Daniel Romitelli

Posted on Mar 19 • Edited on Mar 23 • Originally published at craftedbydaniel.com

I Almost Built a Second Search Index—Then I Realized Privacy Was a Runtime Toggle

#privacy #dataquality #python #recruitingtech

I noticed it in the worst possible place: mid-call, screen-shared, with a financial advisor driving.

They typed a query into the search UI, got a crisp ranked list back, and then—without thinking—hovered right over a client's name and AUM. The call didn’t explode, but my stomach did that little drop you only get when you realize a system is technically correct and still socially dangerous.

This is Part 10 of “How to Architect an Enterprise AI System (And Why the Engineer Still Matters)”. In Part 9 I talked about progressive disclosure via dual-channel streaming. (If Part 5 on kill switches and rollout flags sounds related — it is, but different. Part 5 was about deployment controls: circuit breakers and gradual rollout. This is about runtime modes: per-conversation behavior that changes the output shape without changing the pipeline.) This time the core decision is quieter, but it’s the kind of decision that separates an AI demo from an AI system you can actually operate: anonymization as a runtime toggle, not a data transformation.

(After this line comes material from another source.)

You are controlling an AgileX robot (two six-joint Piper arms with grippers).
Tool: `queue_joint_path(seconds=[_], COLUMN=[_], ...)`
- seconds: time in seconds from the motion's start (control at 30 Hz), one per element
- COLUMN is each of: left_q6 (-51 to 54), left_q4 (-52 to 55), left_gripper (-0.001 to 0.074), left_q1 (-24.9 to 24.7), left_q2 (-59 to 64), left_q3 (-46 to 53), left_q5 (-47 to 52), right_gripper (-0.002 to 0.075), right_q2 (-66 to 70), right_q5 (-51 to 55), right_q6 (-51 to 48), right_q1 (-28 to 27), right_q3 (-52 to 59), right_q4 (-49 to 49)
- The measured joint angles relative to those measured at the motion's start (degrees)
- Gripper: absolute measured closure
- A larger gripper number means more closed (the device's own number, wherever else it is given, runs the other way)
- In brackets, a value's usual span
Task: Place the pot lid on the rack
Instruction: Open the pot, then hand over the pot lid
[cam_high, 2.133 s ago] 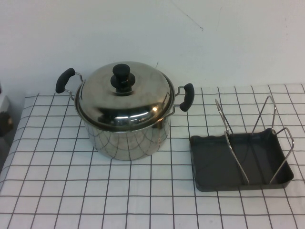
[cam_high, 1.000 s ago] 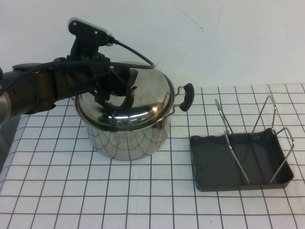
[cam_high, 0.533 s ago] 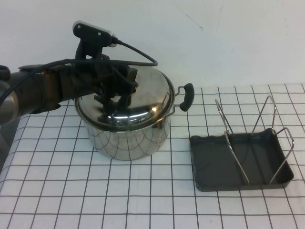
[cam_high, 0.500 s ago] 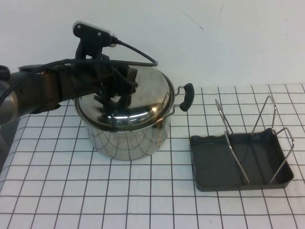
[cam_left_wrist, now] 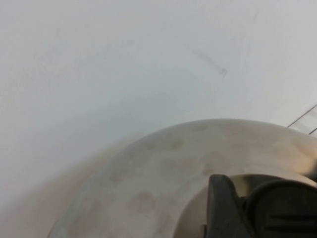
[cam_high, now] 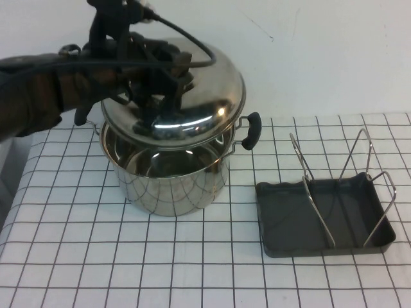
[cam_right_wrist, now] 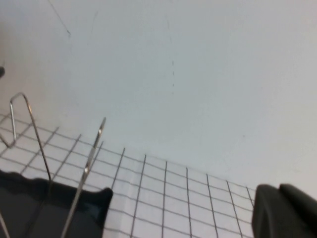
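The shiny steel pot lid (cam_high: 199, 106) hangs tilted just above the open steel pot (cam_high: 170, 183), clear of its rim. My left gripper (cam_high: 160, 86) is shut on the lid's black knob, which it hides in the high view. In the left wrist view the lid (cam_left_wrist: 148, 178) and its knob (cam_left_wrist: 285, 208) show beside one finger (cam_left_wrist: 220, 203). The rack's wire loops (cam_high: 319, 208) stand in the dark grey tray (cam_high: 286, 224) to the right of the pot, empty. My right gripper is outside the high view; a dark part of it (cam_right_wrist: 285, 213) shows in the right wrist view, near the rack (cam_right_wrist: 34, 134).
The pot has two black handles; the right one (cam_high: 252, 130) points toward the rack. The checked cloth (cam_high: 192, 269) covers the table, with a white wall behind. The left arm (cam_high: 45, 90) reaches in from the left, and its cable arches over the lid.
My left gripper came in from the left, closed on the knob and has now lifted the lid up off the pot, tilting it. The pot and the rack have not moved.
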Motion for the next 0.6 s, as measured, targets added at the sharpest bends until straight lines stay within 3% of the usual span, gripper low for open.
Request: queue_joint_path(seconds=[0.17,0.37,0.47,0.6], left_q6=[-6.31,-15.96,-20.13,-21.24], left_q4=[0.46,1.75,1.87,2.12], left_gripper=[0.0412,0.0412,0.0412,0.0412], left_q1=[0.00,-0.92,-3.85,-10.82], left_q2=[-6.84,-10.78,-11.01,-11.01], left_q3=[-0.09,-3.12,-4.98,-5.85], left_q5=[11.71,26.11,27.48,26.76], right_gripper=[0.0729,0.0729,0.0729,0.0713], right_q2=[0.00,0.00,0.00,0.36], right_q5=[1.07,8.37,13.96,16.30], right_q6=[-0.10,-0.32,-2.78,-5.86], right_q1=[0.00,0.00,0.00,0.00], right_q3=[-5.60,-11.07,-11.07,-11.07], right_q4=[10.90,42.80,56.10,66.58])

The naive solution I almost shipped

The obvious idea—especially if you’ve lived in search infrastructure long enough—is: “Make a second index.”

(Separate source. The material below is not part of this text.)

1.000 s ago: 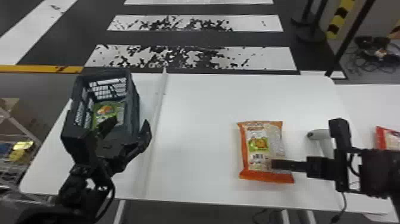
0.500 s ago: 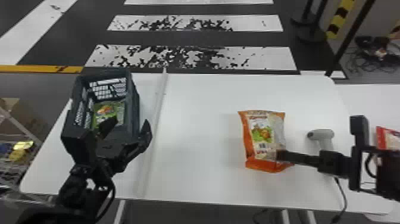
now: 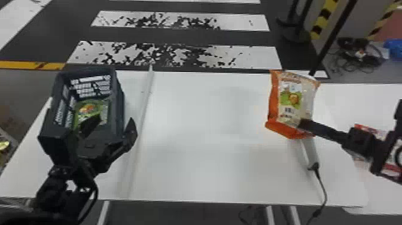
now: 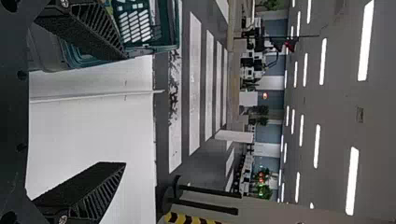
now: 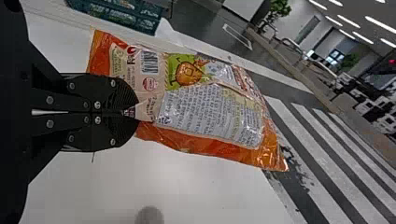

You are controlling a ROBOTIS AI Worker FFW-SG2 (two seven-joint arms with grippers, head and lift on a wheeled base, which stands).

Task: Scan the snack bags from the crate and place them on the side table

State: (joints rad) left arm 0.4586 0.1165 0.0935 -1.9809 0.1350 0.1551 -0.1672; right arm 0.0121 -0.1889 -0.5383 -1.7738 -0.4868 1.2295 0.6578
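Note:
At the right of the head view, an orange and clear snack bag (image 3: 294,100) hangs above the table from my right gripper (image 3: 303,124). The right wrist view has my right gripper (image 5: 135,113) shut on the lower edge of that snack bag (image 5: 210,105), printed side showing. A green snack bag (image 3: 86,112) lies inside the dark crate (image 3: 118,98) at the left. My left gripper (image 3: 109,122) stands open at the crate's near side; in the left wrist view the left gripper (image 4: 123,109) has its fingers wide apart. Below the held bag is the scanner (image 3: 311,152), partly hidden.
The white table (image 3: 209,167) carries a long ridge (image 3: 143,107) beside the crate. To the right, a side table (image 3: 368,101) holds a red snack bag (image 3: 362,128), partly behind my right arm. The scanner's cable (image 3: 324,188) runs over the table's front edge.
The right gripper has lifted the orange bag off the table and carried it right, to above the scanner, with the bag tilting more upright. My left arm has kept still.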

An anonymized search index sounds clean on paper:

No private names stored.
No private firms stored.
No chance of leaking identity, because identity isn’t there.

But it’s a trap.

A second index means a second truth:

Two ingestion paths.
Two schemas.
Two ranking behaviors.
Two sets of bugs.
Two sets of backfills.

And the most subtle problem: you don’t just want “anonymized data.” You want the same ranking. If privacy mode changes the ranking, you’ve changed the product.

So I refused the data-pattern answer and went with a deployment-pattern answer:

Same search. Same index. Same scoring. Same results.

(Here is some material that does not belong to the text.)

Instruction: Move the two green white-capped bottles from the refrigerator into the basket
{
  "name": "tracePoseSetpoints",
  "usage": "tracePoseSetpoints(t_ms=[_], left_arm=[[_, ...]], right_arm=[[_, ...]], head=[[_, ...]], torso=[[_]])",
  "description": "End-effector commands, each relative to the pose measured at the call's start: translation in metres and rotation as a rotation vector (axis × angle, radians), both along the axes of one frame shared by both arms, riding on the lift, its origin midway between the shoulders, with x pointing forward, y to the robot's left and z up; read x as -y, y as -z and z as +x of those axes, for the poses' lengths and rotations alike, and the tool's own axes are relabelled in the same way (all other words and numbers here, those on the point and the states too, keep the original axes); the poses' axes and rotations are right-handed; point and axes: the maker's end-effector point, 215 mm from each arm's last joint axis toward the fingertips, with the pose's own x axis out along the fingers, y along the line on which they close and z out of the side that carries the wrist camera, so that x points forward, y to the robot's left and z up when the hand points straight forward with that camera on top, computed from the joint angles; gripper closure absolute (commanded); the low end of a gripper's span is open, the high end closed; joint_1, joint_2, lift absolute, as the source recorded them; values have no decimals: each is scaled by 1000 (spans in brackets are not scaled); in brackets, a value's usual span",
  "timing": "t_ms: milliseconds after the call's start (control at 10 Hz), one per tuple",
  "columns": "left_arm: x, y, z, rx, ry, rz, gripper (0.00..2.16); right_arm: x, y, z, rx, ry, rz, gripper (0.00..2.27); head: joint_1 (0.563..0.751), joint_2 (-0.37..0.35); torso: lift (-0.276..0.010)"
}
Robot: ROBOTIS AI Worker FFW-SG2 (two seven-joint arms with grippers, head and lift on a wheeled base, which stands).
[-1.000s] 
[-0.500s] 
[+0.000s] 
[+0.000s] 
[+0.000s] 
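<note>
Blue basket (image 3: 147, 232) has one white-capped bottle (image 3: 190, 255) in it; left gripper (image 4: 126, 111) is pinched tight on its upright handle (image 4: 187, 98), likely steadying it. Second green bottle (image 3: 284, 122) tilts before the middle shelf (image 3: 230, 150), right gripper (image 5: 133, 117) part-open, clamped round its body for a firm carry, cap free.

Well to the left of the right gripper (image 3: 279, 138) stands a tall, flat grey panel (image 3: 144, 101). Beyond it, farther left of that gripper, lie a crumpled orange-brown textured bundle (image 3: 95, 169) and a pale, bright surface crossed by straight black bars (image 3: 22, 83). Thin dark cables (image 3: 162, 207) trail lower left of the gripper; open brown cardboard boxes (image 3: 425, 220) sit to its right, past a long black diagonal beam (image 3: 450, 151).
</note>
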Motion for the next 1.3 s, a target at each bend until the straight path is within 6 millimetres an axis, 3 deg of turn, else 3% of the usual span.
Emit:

Only the output is transformed—per conversation—when privacy mode is enabled.

Key insight (the part most people miss)

Anonymization isn’t primarily a privacy feature. It’s a mode switch in a human workflow.

Financial advisors share their screen when pitching prospects. They need to search their book of business live. They need to talk about the short list. They need to compare options.

What they don’t need is the system “helpfully” revealing:

client names
firm names
precise AUM and production numbers

So privacy mode does something very specific:

Client names → "Client A/B/C"
Firm names → generic industry labels
AUM and production → rounded ranges ($1M–$5M, $5M–$25M, etc.)

And it does something equally specific by not touching it:

location is preserved
designations (CFP, CFA, CIMA) are preserved
availability is preserved

That last bullet is the tell. If you anonymize too aggressively, you destroy utility. If you anonymize too weakly, you destroy trust. The trick is to redact identity while keeping decision-critical structure.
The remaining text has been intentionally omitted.